## TASK REQUIREMENTS:
Indicate, with the number alone, how many lines in the listing below hold the string "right".

## GIVEN DATA:
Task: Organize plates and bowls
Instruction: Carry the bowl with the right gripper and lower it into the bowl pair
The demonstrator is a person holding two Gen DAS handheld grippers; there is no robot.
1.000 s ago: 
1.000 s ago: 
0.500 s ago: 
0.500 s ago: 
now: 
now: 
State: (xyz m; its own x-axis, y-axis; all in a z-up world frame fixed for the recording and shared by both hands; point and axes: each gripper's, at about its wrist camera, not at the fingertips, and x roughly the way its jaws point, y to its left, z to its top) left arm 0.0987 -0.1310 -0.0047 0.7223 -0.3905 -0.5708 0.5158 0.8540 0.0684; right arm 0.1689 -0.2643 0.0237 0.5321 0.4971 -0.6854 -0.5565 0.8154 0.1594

## OUTPUT OF THE EXERCISE:
2